La luna, testigo indiferente de aquél prodigio, continuo su caminata por el njia nyeupe. Les vio besarse, y dormirse, y volverse a despertar para repetir la ceremonia, y luego los vio dormirse de nuevo, abrazados y sonrientes, felices. Hasta que el sol borró las estrellas con su poder e iluminó de amarillos y verdes la llanura.
—¡Levantaos perezosos!
Ayubu ya había cargado a los animales y golpeaba con el pie al muchacho.
—Hay keki de asali y he preparado kahawua, aún está caliente.

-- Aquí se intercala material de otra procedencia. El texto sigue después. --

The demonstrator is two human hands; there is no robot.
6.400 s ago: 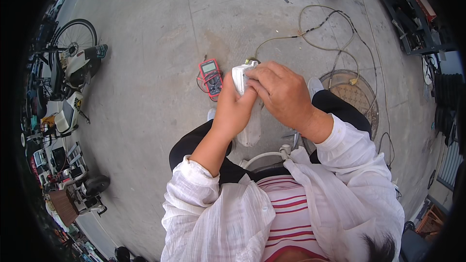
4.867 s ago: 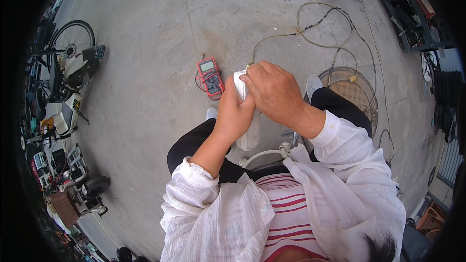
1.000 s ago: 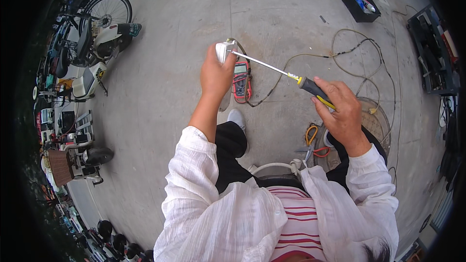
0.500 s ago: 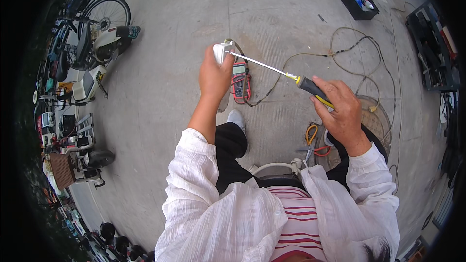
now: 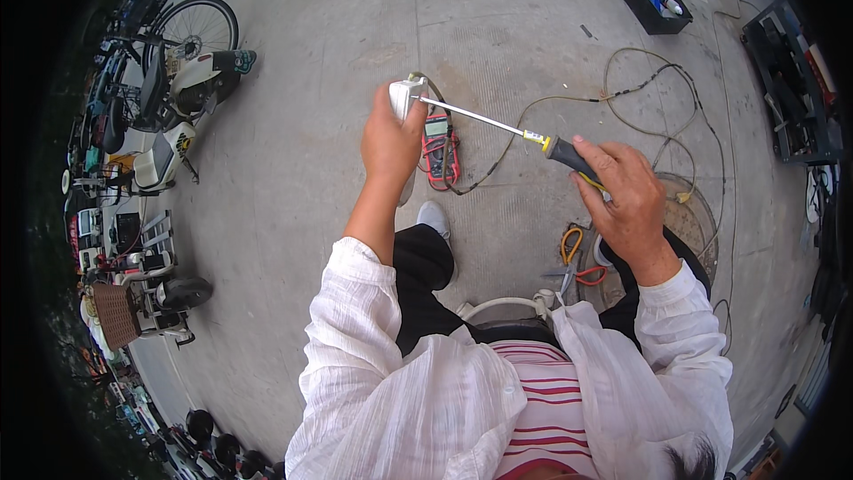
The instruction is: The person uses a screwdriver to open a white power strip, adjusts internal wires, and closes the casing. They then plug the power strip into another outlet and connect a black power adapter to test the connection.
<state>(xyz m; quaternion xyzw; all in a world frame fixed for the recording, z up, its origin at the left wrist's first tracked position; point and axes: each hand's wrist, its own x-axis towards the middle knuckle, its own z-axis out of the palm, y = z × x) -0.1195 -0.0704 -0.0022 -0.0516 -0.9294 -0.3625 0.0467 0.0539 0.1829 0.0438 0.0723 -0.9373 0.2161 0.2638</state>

Chanúa se sentó cubriéndose avergonzada aunque Ayubu pareció ignorar su desnudez. También parecía de mejor humor, incluso le sonrió cuando le ofreció aquella torta de aspecto jugoso y dulce.
—Gracias.—Contestó disponiéndose a devorarla.
—¿Cómo has dormido?—Le preguntó Matata levantándose para traer el kahawua.
—Bien, al principio. Ahora me pica todo.
—Es la yerba. Está llena de uyoga. Tu sudor lo eliminará.
—¿Uyoga?¿Qué es eso?
—¡Dejad la charla y vestíos, tenemos un trabajo que hacer!
Matata se colocó el caftán casi en un solo movimiento y se acercó al abu mientras la muchacha terminaba de recoger sus prendas del suelo.
—¿Has pensado ya qué vamos a hacer con ella?
Ayubu se volvió hacia él. Su rostro mostraba una mezcla de reproche y sarcasmo.
—Ibas a ocuparte tú [¿no lo recuerdas?], aunque anoche casi la metes en medio de un millón de voraces mchwa.
—Olvidé que no era watupya. [No volverá a ocurrir].
—¿Sabes lo que eso significa?—Acariciaba a los animales mientras ajustaba los enganches de la carga.—Deberías de saber lo que es un marido entre los ukale, y lo que son las hembras para ellos. Quizá así sabrías interpretar lo que ella espera que tú seas. Pareces haber olvidado cómo leer un rostro.
—No sé que me pasa, abu. Yo…
—Estás aturdido como un tumbili sin manada. No se puede caminar entre ukale recogiendo a todo el que sufre, no podríamos dar un paso. La verdad es que temo que no estés preparado para realizar esta misión.
—¡No es justo!—El rostro de Ayubu le dijo algunas cosas más y Matata se lo pensó mejor.—Lo siento, abu. Te prometo que…
—¿Promesas? ¿De alguien que ha roto la bikira?
—Creí que ya había pasado mi Ukomavu. Me lo dijiste ayer.
—Te dije que esta misión iba a ser tu Ukomavu. Pero no la hemos completado ¿verdad?—Comprobó que los bártulos estaban bien sujetos a las grupas de los animales.—Además, dudo que lo logres si sigues por ese camino.
—Te prometo que haré todo lo que me digas.
—Prometer todo es mucho, ¿No crees?
—¡Lo prometo!¡Todo lo que me pidas!
—De acuerdo. Lo primero será deshacerse de esa muchacha.
—Pero...
—¡Shhh!—Ayubu le cerró los labios con el índice.—Acabas de prometerlo.
—¡Ya podemos irnos!—Dijo la muchacha con alegre inocencia.
—Pues adelante. No perdamos ni un instante.